A pesquisa encomendada pelo Grupo ND ao Instituto Mapa, “Avaliações Coronavírus e Sociopolíticas em Santa Catarina, publicada nesta edição, aponta que 56% dos entrevistados admite ter usado ou a possibilidade de usar medicamentos como hidroxicloroquina ou ivermectina, para tratamento precoce ou de sintomas leves da Covid-19, sob prescrição médica.

A tendência dos catarinenses sobre o polêmico assunto vem ao encontro do que o Grupo ND defendeu em editorial publicado no dia 15 de julho, “Liberdade para se tratar”. O movimento editorial é de esclarecimento público sobre o combate à Covid-19.

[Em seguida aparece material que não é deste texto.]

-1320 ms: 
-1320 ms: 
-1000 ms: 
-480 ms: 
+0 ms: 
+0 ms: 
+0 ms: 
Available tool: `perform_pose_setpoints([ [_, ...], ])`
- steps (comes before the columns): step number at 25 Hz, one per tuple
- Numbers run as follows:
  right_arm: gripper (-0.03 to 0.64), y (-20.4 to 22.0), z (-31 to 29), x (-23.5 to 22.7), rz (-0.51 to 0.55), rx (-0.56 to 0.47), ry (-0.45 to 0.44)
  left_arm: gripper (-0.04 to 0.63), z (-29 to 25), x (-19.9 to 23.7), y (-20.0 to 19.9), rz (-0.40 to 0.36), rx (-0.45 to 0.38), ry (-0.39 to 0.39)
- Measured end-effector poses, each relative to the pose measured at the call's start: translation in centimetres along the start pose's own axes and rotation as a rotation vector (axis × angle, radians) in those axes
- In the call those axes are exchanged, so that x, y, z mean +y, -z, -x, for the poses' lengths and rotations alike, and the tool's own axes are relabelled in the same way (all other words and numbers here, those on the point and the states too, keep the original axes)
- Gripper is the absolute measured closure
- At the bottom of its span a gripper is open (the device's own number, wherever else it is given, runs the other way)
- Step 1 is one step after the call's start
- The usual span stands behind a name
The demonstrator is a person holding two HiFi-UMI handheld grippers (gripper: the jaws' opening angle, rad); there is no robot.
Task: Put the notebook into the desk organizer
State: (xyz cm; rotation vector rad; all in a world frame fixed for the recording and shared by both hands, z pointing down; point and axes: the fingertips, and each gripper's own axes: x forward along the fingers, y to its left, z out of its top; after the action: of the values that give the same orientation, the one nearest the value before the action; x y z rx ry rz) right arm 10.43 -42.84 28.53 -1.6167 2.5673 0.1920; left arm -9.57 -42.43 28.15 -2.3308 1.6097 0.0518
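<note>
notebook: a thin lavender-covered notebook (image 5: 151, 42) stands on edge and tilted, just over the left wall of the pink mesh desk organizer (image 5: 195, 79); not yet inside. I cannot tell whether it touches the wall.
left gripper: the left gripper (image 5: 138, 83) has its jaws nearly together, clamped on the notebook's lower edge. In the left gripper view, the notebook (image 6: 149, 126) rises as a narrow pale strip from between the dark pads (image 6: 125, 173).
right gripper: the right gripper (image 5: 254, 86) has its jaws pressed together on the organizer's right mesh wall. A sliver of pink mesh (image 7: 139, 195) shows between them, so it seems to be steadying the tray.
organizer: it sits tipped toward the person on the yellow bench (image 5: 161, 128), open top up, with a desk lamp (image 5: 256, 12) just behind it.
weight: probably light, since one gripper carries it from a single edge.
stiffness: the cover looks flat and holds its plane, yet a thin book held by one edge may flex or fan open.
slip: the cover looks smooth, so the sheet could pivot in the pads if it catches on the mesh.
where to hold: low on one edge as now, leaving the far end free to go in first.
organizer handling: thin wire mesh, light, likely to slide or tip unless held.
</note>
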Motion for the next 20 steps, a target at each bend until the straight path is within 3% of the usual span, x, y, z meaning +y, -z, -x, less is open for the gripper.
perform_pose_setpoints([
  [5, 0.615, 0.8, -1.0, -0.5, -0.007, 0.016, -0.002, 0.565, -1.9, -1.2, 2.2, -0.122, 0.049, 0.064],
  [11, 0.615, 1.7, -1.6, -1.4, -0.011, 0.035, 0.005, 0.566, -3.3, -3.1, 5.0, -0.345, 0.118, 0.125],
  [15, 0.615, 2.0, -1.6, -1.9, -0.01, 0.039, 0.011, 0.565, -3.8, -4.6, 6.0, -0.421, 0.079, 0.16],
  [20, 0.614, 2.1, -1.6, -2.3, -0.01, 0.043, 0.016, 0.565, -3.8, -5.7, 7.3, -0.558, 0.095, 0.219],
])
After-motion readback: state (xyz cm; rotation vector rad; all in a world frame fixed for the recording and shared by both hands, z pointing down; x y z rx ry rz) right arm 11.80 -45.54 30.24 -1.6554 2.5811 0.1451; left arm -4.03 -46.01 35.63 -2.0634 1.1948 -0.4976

Com repercussão nacional, o texto trata da excessiva politização em torno do tratamento da Covid-19 no Brasil: “Sob o falso argumento de não ter o aval da ciência, a mão pesada do Estado avança sobre aspectos essencialmente particulares da vida das pessoas.

Agem em nome da ciência que não conhecem, proibindo ou autorizando medicamentos. Interferem em uma relação privada e sigilosa entre médico e paciente. Passam por cima dos diretos individuais que são conquistas da cidadania. A opção pelo tratamento ou medicamento é uma decisão do indivíduo”.

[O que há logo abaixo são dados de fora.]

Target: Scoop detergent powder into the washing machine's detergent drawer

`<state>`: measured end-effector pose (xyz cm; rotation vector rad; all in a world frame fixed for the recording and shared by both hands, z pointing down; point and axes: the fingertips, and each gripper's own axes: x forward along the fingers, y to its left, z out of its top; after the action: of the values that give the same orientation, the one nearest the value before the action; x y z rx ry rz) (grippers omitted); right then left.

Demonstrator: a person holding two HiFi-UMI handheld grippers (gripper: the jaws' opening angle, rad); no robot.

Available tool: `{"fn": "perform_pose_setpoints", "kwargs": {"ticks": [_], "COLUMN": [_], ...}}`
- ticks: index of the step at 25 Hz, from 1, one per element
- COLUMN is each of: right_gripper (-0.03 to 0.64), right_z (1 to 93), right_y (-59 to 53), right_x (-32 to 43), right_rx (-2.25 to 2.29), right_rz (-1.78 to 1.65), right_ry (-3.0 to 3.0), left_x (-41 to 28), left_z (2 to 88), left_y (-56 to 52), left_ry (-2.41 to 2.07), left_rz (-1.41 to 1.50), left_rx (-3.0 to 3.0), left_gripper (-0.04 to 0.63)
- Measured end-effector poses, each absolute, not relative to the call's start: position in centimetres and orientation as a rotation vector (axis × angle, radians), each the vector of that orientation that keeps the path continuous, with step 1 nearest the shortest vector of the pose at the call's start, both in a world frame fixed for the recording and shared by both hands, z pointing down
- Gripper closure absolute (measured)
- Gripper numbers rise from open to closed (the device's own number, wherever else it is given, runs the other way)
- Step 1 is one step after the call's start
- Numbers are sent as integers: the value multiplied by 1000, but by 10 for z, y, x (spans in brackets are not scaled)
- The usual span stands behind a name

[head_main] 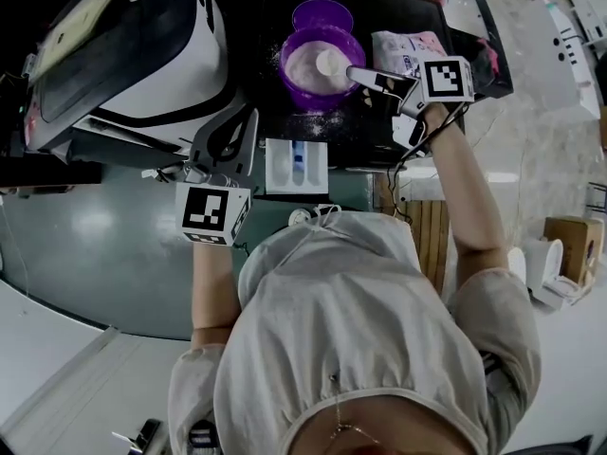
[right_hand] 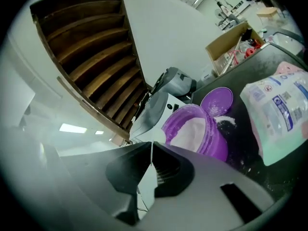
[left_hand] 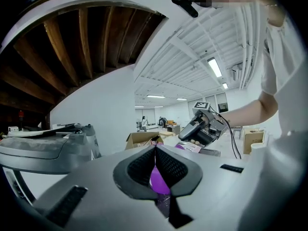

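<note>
A purple tub (head_main: 302, 81) of white powder stands on the black table (head_main: 379, 131); the right gripper view shows the tub (right_hand: 195, 131) just ahead of the jaws. A white scoop (head_main: 331, 63) lies in the powder. My right gripper (head_main: 356, 72) reaches over the tub's right rim, shut on the scoop's thin handle (right_hand: 147, 177). The white detergent drawer (head_main: 296, 166) is pulled out below the tub. My left gripper (head_main: 250, 117) hangs just left of the drawer, shut with nothing held, its jaws (left_hand: 155, 150) pointing toward the tub.
The tub's purple lid (head_main: 322, 14) lies behind the tub, with spilled powder around it. A detergent bag (head_main: 406, 47) lies to the right on the table. A white washing machine (head_main: 142, 55) with a dark door stands at upper left. The person's own body fills the lower head view.
</note>
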<state>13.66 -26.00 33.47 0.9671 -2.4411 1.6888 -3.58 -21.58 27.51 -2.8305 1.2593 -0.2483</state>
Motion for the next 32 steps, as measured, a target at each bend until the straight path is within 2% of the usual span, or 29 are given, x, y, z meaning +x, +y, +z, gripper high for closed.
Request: {"fn": "perform_pose_setpoints", "kwargs": {"ticks": [17, 32], "right_gripper": [601, 601], "right_z": [351, 426], "right_y": [-162, -102], "right_x": [120, 87], "right_rx": [1154, 987], "right_rz": [1848, 1943], "right_ry": [-2477, -2351], "left_x": [-36, -53], "left_z": [304, 346], "left_y": [-157, -103], "left_ry": [1011, 1178], "left_rz": [-199, -244], "left_rx": [-2988, -3016], "left_gripper": [574, 574]}}
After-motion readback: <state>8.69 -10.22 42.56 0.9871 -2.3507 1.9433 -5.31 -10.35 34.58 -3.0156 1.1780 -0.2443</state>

Das 1.200 pessoas ouvidas nas seis regiões do Estado, 56% responderam positivamente para o uso dos medicamentos para tratamento de sintomas leves; 27% disseram que não usariam; e 16,9% não sabem.

O maior índice positivo foi registrado no Vale do Itajaí, 60,8%. Por gênero, quem mais tomou ou tomaria, são os homens, 60,6%. Por faixa etária, são as pessoas entre 25 e 44 anos que mais responderam sim à pergunta, 60,8%.“O vírus não escolhe ideologias, não tem preferências partidárias.

Lamentavelmente, está ocorrendo neste país uma grave politização em torno do assunto. Em lugar dos médicos, ministros, governadores, prefeitos, promotores e até juízes decidem pelo cidadão. Com uma canetada podem proibir, autorizar ou estabelecer novo protocolo. É um poder absoluto, quase de vida e morte.

Que direito estas pessoas têm sobre os demais cidadãos?”, questiona o editorial do Grupo ND. Esses dois medicamentos certamente não são a cura para a Covid-19, mas são procedimentos de esperança em meio a muitas dúvidas e incertezas em relação ao tratamento. O tratamento precoce passou a ser essencial nesta pandemia.